→ **Task to complete**: Look over the lines below. Report each one that includes the string "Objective".

→ **Collected data entries**:
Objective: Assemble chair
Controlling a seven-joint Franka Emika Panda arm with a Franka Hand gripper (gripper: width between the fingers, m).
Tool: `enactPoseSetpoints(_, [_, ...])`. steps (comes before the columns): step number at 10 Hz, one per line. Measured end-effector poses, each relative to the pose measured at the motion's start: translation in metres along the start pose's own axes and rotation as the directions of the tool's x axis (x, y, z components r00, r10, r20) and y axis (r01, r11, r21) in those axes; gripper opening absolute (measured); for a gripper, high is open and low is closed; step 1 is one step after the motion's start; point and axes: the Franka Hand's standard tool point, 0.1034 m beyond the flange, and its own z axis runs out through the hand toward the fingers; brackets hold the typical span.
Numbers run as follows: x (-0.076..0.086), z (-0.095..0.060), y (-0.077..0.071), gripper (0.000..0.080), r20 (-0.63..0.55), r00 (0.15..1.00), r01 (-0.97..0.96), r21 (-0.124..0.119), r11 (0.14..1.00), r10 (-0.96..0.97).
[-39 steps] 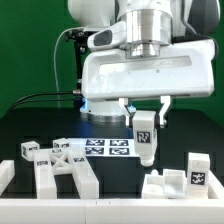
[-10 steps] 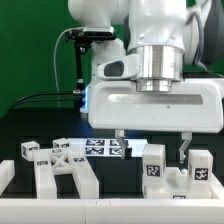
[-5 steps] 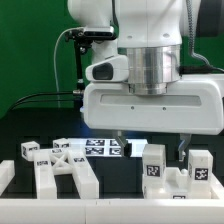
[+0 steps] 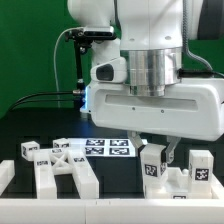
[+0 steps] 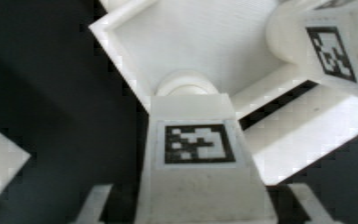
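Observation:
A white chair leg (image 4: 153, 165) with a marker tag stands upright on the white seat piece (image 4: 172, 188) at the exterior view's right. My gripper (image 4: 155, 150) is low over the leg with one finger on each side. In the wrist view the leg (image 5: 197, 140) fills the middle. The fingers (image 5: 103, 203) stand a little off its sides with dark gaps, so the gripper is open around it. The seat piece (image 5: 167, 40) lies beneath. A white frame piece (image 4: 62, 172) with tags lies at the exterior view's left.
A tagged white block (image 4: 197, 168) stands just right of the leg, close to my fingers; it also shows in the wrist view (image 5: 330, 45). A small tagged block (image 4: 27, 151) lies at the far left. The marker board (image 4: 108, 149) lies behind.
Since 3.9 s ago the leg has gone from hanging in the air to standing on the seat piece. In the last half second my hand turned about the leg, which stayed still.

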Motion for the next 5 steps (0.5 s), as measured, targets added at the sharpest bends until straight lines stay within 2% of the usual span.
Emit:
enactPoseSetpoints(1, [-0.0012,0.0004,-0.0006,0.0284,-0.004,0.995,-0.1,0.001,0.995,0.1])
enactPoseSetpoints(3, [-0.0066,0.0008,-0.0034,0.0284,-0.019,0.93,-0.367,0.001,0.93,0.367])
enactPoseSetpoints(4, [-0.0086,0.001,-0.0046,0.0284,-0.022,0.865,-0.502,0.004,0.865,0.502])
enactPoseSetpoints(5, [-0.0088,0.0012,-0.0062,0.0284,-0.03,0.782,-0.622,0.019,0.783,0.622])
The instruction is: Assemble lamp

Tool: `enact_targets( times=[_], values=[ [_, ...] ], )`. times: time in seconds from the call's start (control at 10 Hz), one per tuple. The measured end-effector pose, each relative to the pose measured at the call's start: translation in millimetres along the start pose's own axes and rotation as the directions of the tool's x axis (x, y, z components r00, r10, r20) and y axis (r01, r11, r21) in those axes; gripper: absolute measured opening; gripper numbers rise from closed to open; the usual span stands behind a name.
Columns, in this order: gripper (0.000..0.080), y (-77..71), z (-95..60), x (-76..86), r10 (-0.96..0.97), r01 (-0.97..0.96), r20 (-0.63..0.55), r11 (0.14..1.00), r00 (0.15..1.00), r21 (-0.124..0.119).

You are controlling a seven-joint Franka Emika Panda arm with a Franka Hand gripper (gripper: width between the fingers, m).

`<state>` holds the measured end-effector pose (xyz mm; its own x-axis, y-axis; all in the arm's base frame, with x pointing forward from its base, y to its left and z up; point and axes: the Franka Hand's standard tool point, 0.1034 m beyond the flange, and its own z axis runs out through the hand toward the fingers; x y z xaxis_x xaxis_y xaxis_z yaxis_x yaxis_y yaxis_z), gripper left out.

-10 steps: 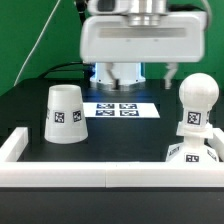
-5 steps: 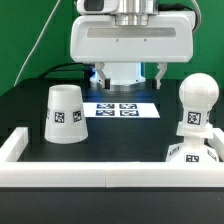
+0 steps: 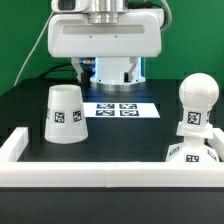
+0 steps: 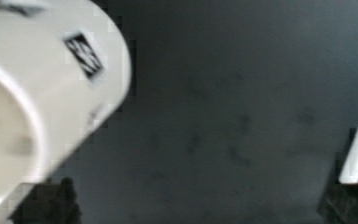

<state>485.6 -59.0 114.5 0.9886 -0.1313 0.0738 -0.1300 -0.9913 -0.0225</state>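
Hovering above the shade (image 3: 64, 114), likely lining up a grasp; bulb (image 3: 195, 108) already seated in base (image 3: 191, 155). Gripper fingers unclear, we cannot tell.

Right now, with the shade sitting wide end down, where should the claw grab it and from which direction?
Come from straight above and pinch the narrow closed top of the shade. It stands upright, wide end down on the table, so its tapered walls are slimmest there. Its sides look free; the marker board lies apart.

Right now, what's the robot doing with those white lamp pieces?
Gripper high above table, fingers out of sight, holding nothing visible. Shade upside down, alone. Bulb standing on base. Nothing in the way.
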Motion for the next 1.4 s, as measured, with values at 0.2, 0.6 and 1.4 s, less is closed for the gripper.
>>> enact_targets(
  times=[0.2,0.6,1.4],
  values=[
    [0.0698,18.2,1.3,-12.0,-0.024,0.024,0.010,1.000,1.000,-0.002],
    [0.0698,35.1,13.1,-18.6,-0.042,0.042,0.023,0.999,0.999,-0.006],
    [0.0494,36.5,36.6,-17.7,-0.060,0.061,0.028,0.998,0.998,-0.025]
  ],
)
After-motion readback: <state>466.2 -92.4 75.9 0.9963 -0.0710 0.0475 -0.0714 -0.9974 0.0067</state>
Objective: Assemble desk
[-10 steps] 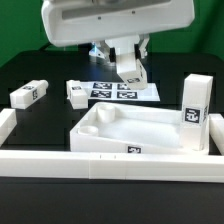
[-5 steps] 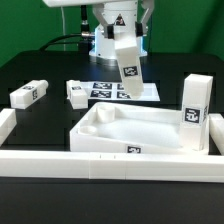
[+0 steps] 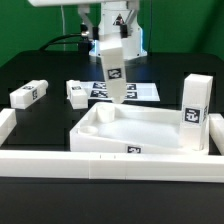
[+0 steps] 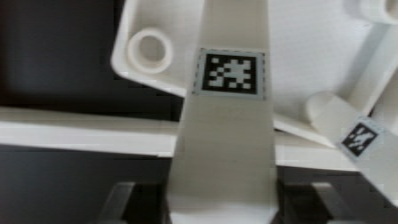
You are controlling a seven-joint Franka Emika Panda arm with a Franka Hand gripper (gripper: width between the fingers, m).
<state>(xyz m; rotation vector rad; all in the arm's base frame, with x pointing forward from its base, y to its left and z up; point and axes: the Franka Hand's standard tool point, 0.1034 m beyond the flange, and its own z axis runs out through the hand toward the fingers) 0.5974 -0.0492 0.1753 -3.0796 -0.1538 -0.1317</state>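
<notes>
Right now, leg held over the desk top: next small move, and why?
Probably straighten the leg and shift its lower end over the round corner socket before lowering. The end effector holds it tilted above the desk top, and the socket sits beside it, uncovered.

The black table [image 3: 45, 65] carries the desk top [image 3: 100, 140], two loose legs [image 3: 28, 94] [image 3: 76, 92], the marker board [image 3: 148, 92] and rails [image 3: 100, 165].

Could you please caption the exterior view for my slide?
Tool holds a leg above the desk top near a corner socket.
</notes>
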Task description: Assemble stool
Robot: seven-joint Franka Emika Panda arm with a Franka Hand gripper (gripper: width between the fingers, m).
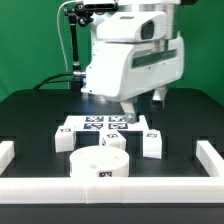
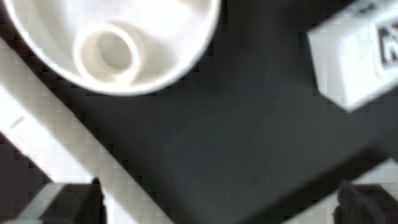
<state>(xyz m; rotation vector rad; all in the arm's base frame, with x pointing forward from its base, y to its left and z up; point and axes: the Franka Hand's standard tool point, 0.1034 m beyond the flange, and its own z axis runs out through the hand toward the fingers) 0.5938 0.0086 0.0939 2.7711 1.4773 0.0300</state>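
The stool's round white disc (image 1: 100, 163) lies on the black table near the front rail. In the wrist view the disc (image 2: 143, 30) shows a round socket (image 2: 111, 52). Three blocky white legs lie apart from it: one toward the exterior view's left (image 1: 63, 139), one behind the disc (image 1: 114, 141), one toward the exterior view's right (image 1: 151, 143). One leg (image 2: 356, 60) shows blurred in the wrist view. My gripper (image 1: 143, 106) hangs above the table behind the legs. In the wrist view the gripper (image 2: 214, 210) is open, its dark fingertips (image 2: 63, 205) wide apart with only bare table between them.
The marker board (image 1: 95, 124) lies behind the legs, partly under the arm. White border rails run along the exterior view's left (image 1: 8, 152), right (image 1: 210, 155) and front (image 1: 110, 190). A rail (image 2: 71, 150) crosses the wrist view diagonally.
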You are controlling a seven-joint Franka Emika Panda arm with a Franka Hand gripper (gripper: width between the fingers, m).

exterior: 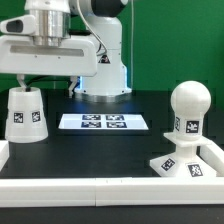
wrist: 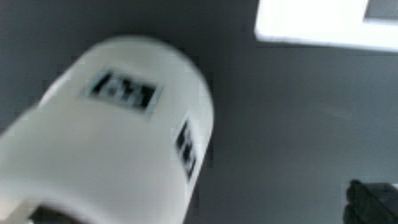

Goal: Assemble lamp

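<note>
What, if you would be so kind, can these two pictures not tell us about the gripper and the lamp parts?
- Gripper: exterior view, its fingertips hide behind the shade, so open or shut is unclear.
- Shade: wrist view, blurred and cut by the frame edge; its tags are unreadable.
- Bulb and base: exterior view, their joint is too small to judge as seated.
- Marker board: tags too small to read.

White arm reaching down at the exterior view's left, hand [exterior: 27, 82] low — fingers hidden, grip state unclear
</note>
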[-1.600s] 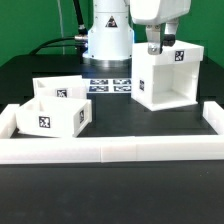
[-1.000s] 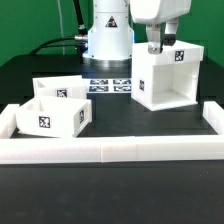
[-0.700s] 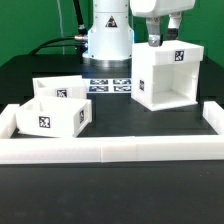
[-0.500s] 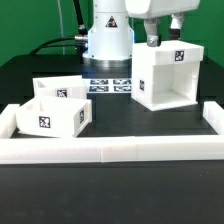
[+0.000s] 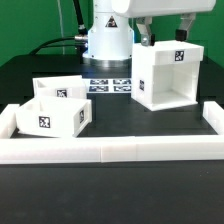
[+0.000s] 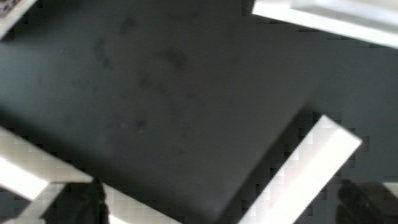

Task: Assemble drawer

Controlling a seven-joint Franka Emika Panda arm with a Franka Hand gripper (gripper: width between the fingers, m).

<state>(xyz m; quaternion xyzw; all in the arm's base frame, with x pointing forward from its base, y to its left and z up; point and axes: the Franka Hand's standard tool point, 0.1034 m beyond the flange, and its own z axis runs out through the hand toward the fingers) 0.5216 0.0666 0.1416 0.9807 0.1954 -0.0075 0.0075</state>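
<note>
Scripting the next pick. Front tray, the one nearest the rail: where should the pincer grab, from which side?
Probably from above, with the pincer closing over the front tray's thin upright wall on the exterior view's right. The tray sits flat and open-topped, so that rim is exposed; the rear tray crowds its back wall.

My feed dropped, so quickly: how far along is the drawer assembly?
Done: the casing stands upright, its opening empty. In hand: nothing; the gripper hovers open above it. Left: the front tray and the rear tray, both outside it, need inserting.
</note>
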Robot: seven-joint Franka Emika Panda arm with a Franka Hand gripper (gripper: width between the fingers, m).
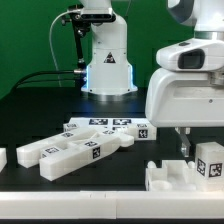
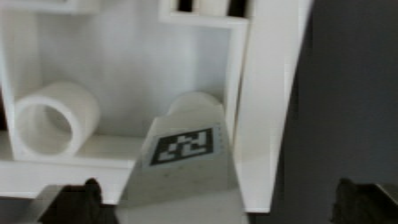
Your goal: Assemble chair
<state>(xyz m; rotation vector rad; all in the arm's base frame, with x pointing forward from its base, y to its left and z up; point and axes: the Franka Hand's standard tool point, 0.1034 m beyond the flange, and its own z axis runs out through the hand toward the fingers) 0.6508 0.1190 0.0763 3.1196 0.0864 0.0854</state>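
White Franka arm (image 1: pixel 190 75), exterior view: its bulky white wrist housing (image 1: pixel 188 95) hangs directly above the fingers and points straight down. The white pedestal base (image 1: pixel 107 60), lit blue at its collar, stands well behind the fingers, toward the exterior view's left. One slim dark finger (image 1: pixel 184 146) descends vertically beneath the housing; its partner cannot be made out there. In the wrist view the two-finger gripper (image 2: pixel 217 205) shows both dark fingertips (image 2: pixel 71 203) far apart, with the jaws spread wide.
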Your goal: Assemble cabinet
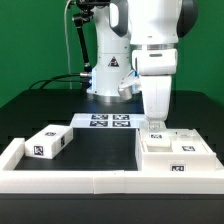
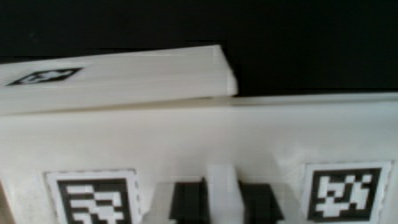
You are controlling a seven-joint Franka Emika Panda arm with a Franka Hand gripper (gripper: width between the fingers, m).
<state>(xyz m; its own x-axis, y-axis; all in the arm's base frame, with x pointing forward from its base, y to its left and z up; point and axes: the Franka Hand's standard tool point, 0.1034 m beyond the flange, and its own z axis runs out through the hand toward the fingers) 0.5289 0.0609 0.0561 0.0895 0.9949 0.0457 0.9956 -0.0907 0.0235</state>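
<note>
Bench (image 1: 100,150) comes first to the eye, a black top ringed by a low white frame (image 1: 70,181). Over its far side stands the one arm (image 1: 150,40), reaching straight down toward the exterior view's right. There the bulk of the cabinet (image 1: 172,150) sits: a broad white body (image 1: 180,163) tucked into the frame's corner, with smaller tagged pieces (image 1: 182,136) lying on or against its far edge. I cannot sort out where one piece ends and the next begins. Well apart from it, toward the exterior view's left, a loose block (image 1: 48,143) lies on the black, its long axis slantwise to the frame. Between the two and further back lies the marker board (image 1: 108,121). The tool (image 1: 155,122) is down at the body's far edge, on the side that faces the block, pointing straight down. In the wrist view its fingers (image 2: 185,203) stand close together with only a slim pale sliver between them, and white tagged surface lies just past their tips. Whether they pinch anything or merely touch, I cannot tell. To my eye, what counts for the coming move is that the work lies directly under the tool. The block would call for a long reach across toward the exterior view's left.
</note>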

→ **Response area**:
Objective: Assemble chair
Objective: Assemble desk

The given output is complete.